David Rhoads has been operating a “mobile” repair service with the town council’s blessing for seven years. It allows him to do work at customers’ residences, but not at his own.
Now Rhoads and his son, Tyler, want to build a shop. But when news of their intention reached members of the council, a review of the town’s home occupation ordinance was begun.
If adopted, it would prohibit home businesses for motor vehicle, trailer or boat repair shops; auto body and/or fender repair shops; manufacture, assembly or repair of heavy equipment, major appliances, engines or motors; junkyards; and mortuaries or crematoriums.
Castle Valley’s Planning and Land Use Commission (PLUC) was scheduled to discuss the issue at its meeting Wednesday, Feb. 6. A public hearing before that body is scheduled in March before the commission makes a recommendation to the Town Council.
Mayor Dave Erley, a voting member of the council, said council members were approached by neighbors saying Rhoads had begun doing automotive work at his home in violation of his mobile conditional use permit.
“Part of the issue for neighbors is the amount of traffic, and the amount of noise and the consistency of it,” Erley said.
He said sections of the town’s code are not clear about what is allowed as a home occupation, so the council wants to address the topic. He added that Rhoads has saved the town money by working on its vehicles and fire department vehicles.
“It’s not a black and white issue,” Erley said. “You have to respect private property rights both ways. Hopefully we can find some balance.”
PLUC chairwoman Mary Beth Fitzburgh said there also is the possibility of hazardous waste contaminating local water.
“We are all on wells here,” she said. “This is not about Dave. It’s about whether anybody can do this.”
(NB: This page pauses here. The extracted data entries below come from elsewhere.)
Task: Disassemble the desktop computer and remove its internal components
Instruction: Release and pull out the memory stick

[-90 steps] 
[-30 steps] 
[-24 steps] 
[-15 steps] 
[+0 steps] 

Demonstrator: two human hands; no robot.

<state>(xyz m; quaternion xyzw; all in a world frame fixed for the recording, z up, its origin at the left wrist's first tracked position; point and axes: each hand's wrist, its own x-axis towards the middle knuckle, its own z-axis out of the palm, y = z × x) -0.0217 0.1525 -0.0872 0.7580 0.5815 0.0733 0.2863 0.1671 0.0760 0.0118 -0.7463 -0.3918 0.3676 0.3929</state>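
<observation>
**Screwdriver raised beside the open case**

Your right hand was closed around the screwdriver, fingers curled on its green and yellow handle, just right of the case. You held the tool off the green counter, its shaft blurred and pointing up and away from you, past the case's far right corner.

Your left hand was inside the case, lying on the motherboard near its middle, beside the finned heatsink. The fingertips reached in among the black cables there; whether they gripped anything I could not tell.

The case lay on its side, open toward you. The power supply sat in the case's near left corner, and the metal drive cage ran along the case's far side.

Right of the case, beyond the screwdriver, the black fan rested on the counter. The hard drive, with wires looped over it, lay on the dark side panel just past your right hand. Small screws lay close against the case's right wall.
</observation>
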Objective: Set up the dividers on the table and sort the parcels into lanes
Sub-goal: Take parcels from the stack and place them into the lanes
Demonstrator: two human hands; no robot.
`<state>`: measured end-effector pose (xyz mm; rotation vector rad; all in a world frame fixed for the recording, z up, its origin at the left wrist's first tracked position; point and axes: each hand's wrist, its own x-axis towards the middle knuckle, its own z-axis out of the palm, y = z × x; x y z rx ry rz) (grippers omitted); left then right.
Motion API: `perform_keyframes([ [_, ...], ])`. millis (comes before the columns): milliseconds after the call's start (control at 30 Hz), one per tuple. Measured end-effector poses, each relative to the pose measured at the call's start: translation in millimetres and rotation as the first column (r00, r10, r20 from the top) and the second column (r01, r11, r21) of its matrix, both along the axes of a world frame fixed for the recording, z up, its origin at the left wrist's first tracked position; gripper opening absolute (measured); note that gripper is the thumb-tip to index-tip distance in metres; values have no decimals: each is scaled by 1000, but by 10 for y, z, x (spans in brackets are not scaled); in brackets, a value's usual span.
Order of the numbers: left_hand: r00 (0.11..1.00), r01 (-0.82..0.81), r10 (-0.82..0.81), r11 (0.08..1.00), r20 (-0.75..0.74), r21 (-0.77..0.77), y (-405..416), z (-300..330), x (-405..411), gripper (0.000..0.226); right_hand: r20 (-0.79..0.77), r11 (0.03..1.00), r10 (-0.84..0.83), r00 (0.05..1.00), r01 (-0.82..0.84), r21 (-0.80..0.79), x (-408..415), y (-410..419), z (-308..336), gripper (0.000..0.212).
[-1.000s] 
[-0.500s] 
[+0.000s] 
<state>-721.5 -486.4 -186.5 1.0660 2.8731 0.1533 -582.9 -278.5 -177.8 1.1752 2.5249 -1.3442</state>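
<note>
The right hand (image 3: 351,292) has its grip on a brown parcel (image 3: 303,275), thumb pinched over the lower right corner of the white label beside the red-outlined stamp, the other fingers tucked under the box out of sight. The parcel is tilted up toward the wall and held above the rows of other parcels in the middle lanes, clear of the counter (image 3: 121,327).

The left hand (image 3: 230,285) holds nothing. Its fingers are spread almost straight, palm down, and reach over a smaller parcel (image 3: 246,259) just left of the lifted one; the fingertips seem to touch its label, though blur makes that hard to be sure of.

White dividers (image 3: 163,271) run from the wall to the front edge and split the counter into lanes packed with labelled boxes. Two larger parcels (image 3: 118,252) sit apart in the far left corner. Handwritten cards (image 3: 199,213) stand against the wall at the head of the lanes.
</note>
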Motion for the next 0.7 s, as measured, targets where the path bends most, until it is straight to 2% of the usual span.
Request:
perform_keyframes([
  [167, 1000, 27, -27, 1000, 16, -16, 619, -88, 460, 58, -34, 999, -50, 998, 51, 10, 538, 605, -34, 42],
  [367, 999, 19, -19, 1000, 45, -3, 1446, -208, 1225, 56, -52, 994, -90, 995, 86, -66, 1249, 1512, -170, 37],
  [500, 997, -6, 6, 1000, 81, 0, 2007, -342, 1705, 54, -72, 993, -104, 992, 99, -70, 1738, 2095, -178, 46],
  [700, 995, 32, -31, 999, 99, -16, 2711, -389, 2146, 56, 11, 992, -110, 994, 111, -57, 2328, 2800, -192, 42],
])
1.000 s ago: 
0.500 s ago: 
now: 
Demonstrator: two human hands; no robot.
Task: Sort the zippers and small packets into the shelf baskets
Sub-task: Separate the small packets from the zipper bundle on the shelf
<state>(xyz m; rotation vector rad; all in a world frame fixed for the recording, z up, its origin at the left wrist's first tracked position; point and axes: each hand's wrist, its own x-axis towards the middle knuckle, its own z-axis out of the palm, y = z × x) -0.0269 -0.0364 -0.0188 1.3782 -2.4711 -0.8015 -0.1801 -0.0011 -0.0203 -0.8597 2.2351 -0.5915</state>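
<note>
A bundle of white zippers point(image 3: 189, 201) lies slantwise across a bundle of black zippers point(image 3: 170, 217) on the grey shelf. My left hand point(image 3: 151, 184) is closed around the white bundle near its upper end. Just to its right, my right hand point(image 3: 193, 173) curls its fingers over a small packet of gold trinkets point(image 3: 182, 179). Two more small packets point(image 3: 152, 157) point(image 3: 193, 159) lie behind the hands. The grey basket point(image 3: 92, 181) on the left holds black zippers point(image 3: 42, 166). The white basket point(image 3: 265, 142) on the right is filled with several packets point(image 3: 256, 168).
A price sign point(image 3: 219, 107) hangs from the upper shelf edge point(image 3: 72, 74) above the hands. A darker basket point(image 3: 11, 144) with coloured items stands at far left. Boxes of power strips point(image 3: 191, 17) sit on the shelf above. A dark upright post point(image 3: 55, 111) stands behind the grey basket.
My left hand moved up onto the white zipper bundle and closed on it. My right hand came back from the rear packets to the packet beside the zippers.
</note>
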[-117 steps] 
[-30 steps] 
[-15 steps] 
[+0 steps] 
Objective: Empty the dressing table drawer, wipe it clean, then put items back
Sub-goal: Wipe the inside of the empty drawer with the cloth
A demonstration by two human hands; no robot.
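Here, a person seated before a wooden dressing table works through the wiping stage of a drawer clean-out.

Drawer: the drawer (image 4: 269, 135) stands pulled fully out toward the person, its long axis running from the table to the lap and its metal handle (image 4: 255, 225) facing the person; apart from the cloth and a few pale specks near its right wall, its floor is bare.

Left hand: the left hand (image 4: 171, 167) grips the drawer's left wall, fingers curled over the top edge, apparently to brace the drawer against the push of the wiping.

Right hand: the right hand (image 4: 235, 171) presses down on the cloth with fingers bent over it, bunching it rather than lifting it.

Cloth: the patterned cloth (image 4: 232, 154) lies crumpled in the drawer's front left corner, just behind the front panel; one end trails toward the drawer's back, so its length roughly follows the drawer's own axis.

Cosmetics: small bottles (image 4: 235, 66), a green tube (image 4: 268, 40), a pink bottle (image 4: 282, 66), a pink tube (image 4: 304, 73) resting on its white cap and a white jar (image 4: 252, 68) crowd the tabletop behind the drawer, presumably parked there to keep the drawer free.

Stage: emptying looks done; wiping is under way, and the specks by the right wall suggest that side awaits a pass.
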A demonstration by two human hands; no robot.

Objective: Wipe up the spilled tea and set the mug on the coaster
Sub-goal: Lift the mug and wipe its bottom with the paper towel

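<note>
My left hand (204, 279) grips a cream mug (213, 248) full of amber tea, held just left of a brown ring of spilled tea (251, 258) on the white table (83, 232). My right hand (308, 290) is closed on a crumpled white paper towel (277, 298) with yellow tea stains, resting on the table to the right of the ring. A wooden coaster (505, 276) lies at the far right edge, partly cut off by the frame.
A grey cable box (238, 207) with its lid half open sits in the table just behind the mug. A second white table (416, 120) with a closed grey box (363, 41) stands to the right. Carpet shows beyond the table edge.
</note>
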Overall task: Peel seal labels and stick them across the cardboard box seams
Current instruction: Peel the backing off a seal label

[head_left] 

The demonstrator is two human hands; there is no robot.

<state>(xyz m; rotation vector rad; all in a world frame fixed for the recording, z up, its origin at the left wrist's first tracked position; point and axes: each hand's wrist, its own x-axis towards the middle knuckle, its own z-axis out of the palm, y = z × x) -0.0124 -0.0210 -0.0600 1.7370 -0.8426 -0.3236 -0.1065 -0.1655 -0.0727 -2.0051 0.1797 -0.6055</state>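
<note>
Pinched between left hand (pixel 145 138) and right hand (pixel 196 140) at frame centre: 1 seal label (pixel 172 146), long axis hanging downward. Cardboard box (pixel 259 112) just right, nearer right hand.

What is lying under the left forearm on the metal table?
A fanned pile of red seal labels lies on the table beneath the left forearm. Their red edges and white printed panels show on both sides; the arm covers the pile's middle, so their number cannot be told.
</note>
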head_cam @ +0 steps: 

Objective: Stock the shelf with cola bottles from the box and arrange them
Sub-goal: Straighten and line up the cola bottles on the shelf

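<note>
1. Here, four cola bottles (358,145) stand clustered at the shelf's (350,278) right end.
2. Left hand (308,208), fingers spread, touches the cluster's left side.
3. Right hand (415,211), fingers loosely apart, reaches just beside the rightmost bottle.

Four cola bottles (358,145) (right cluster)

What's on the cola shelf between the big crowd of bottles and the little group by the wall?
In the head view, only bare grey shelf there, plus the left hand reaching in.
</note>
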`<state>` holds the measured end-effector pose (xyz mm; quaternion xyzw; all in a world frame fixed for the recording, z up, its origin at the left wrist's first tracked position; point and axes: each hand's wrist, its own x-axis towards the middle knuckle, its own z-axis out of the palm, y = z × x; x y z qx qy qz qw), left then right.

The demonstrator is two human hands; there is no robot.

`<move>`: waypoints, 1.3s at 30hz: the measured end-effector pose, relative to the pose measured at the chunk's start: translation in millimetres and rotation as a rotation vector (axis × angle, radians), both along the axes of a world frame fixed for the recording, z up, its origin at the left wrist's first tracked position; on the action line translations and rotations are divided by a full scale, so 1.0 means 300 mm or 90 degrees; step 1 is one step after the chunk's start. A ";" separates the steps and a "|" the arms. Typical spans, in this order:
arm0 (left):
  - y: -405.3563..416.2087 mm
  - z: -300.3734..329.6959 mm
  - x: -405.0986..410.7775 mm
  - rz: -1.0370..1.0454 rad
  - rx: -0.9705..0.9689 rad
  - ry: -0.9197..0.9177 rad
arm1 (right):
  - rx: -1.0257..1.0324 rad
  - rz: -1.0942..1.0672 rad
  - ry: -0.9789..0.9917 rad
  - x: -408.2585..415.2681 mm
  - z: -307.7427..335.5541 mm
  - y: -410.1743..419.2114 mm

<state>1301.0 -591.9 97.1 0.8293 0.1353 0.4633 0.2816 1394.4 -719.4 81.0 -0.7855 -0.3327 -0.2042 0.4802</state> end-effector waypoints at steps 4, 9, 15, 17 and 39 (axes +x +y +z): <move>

Rhoads counters that he will do everything he can to mitigate potential negative impacts to the community.
“My son and I are willing to work with reasonable demands and will be sensitive to our neighbors’ concerns and exist with our community’s support,” Dave Rhoads said.
He added the proposed business would benefit Castle Valley residents by saving time and gasoline they otherwise would spend going to Moab for car repairs. It also would reduce traffic on state Route 128, Rhoads said.
“This will be a low-impact shop with all work done indoors,” he said.
The shop building would be double-walled and include floor drains with oil skimmers to eliminate pollution and prevent spills, he said.
“There will be special attention to containing and disposing of waste safely,” Rhoads said.
He would accept work by appointments only, which Rhoads said would minimize traffic in the neighborhood. He contends the current zoning ordinance has all the safeguards needed to assure that home occupations don’t adversely affect residential areas.
Continuing to operate a mobile business isn’t viable, he said, because it often requires him to work in unsafe conditions on ground that isn’t level, and means he has to work outside in the hot summer sun or the winter cold. The mobile business was a way to become known locally, he said, but it doesn’t allow him to do the volume of business he wants.
“If this amendment passes, we will be out of work and will have to commute to Moab,” Rhoads said. “That will contribute to air pollution, traffic and gas usage on the river road. That is not good for us, the environment or the people who will benefit from our work.”